Besonders gefährdete Personen
Generell. Der Bund hat seit Aufhebung der Covid-Verordnung 2 im Juni 2020 für die besonders gefährdeten Personen keinen weitergehenden Schutz mehr vorgesehen. Es gilt also wie für alle anderen Mitarbeitenden Art. 6 Arbeitsgesetz zum Gesundheitsschutz, der besagt, dass der Arbeitgeber verpflichtet ist, zum Schutze der Gesundheit der Arbeitnehmenden alle Massnahmen zu treffen, die nach der Erfahrung notwendig, nach dem Stand der Technik anwendbar und den Verhältnissen des Betriebes angemessen sind.
Gestützt auf Art. 6 Arbeitsgesetz hat die Arbeitgeberin somit auch in Bezug auf Corona dafür zu sorgen, dass mit geeigneten organisatorischen und technischen Massnahmen die Einhaltung der Empfehlungen des Bundes betreffend Hygiene und sozialer Distanz sichergestellt werden können. Kann insbesondere der empfohlene Abstand nicht eingehalten werden, sind Massnahmen gemäss dem STOP Prinzip (Substitution, technische und organisatorische Massnahmen, persönliche Schutzausrüstung) zu treffen. Beispiele dafür sind gemäss Bundesamt für Gesundheit die Arbeit im Home-Office, die physische Abtrennung von Arbeitsplätzen oder das Tragen von Gesichtsmasken.
Können die genannten Vorgaben des Bundes nicht eingehalten werden und ist Home-Office oder die Zuweisung von anderen Arbeiten nicht möglich, müssen auch besonders gefährdete Personen trotzdem vor Ort arbeiten. Ein Nichterscheinen würde eine unerlaubte Arbeitsverweigerung bedeuten, welche die Arbeitgeberin grundsätzlich zu einer Kündigung berechtigen würde (sowohl im privaten Arbeitsrecht als auch im öffentlichen Personalrecht). Erfolgt das Nichterscheinen gestützt auf ein ärztliches Zeugnis, ist dieses genau zu prüfen. Allein die Eigenschaft als besonders gefährdete Person rechtfertigt keine Abwesenheit. Die Gesundheit der Mitarbeitenden muss in einem ausserordentlichen Mass gefährdet sein, damit eine Arbeitsverweigerung gerechtfertigt ist.
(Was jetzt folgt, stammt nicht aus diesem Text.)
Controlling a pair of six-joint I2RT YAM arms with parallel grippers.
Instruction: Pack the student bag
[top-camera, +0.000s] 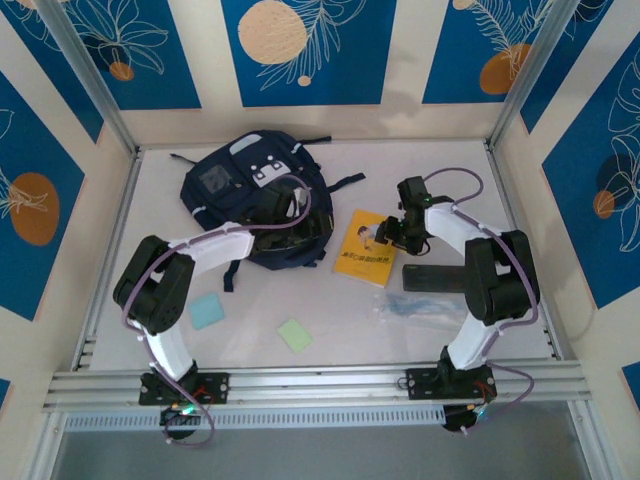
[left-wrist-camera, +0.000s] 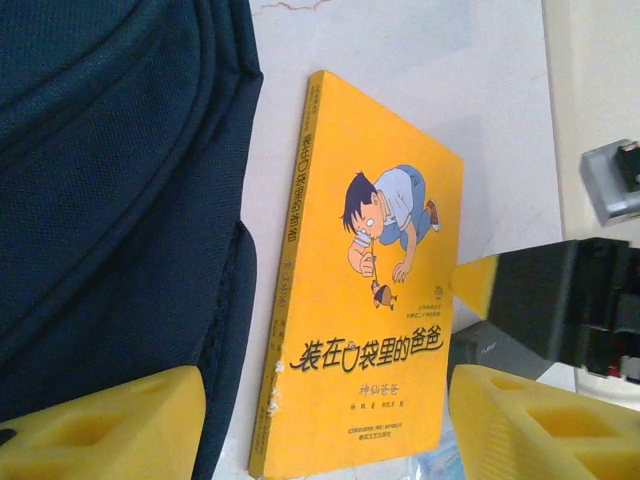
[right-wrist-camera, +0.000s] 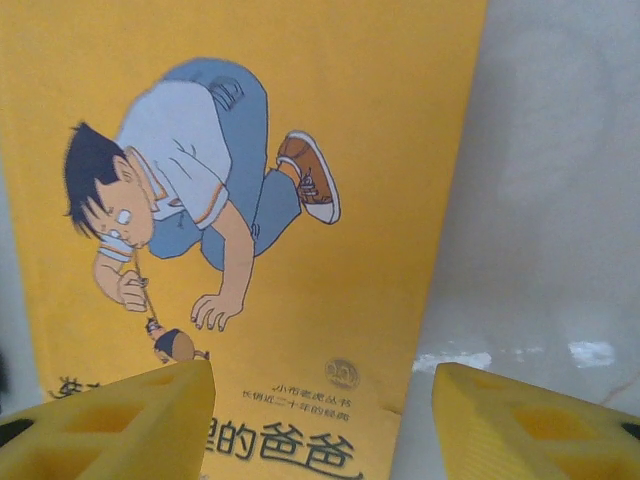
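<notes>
The student bag (top-camera: 255, 195), navy with grey patches, lies at the back left of the table; its dark fabric (left-wrist-camera: 110, 200) takes up the left of the left wrist view. A yellow book (top-camera: 363, 248) with a cartoon boy on its cover lies flat just to its right. My left gripper (top-camera: 290, 215) hangs open over the bag's right side, its yellow fingers (left-wrist-camera: 100, 430) wide apart above the bag edge and the book (left-wrist-camera: 370, 300). My right gripper (top-camera: 388, 235) is open low over the book (right-wrist-camera: 260, 200), one finger over the cover, the other (right-wrist-camera: 530, 430) over bare table.
A black oblong case (top-camera: 435, 277) lies right of the book, with clear plastic (top-camera: 410, 305) just in front of it. A blue sticky note (top-camera: 207, 311) and a green one (top-camera: 295, 335) lie near the front. Walls enclose the white table (top-camera: 450, 170).
</notes>
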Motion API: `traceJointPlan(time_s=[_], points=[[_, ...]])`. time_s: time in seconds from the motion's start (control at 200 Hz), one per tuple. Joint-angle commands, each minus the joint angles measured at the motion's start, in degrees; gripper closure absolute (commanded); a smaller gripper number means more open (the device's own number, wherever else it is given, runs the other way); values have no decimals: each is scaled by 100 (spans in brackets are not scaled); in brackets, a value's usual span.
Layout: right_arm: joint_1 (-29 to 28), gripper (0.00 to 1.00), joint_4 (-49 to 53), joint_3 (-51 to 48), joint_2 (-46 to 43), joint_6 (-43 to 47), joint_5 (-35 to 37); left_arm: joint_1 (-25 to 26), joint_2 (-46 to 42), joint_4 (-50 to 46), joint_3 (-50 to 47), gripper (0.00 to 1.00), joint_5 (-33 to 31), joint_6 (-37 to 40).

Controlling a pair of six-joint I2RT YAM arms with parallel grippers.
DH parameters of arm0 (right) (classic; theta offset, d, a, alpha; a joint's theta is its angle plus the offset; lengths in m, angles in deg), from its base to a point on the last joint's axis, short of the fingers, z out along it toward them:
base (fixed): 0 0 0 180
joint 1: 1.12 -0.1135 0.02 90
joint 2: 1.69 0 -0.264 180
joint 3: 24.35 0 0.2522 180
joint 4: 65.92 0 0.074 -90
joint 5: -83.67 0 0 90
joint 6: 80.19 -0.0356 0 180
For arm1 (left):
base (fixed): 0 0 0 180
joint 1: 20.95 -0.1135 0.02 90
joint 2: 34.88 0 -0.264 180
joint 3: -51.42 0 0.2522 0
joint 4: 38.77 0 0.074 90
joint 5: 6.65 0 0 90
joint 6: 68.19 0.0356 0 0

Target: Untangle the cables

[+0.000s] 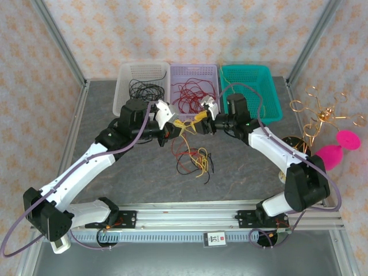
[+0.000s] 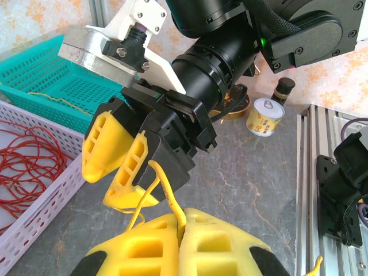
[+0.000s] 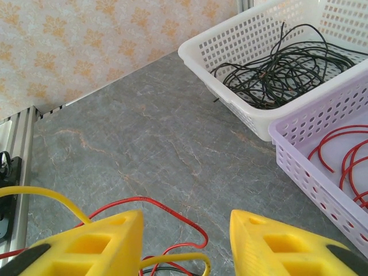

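Top external view has the cables (image 1: 194,159) lying as a loose red, yellow and black tangle on the grey table (image 1: 144,172), near the lilac basket (image 1: 194,66), with one yellow strand (image 2: 168,192) rising from the tangle towards both grippers. The left gripper (image 2: 181,221) is pinched tight on that strand. Close opposite it, the right gripper (image 3: 185,225) has its fingers apart, with yellow and red wire crossing the gap unclamped.
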Motion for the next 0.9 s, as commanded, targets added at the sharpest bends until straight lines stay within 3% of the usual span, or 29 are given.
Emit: traceJointPlan(time_s=[0.0, 0.275, 0.48, 0.816, 0.896], points=[[-15, 53, -167, -151, -222, -65, 221, 53, 35, 12, 236, 100, 136, 164], [-34, 43, -440, -426, -764, -391, -7, 70, 47, 47, 217, 100, 125, 146], [-140, 43, -411, -456, -660, -410, 27, 88, 57, 70, 239, 100, 118, 139], [-208, 50, -361, -455, -344, -386, 394, 105, 30, 32, 252, 100, 110, 142], [-207, 57, -406, -455, -309, -461, 646, 105, 37, 30, 262, 100, 109, 140]])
Ob eine solche gerechtfertigte Abwesenheit dann zu einer Lohnzahlung berechtigt, ist nicht klar und derzeit Gegenstand von Gerichtsverfahren.
Schwangere im Besonderen. Seit dem 5. August 2020 zählen Schwangere ebenfalls zu den besonders gefährdeten Personen. Zusätzlich zu Art. 6 gelten für Schwangere noch Art. 35f. Arbeitsgesetz, welche einen besonderen Schutz vorsehen; beschwerliche und gefährliche Arbeiten sind verboten. Können die Empfehlungen des Bundes im Zusammenhang mit dem Coronavirus betreffend Hygiene und sozialer Distanz sichergestellt oder können genügende Massnahmen nach dem STOP-Prinzip ergriffen werden, handelt es sich nicht um gefährliche Arbeiten. Im Umkehrschluss bedeutet dies, dass es sich um gefährliche Arbeiten im Sinne von Art. 35 Abs. 2 Arbeitsgesetz handelt, wenn die Empfehlungen des Bundes im Zusammenhang mit dem Coronavirus betreffend Hygiene und sozialer Distanz nicht sichergestellt oder keine genügenden Massnahmen nach dem STOP-Prinzip ergriffen werden können. In diesem Fall haben Schwangere Anspruch auf 80 % des Lohnes, wenn sie aufgrund der Situation nicht vor Ort arbeiten können und ihnen keine Ersatzarbeit angeboten werden kann (vgl. Art. 35 Abs. 3 Arbeitsgesetz, welcher sowohl für private als auch öffentlich-rechtliche Arbeitgeber gilt).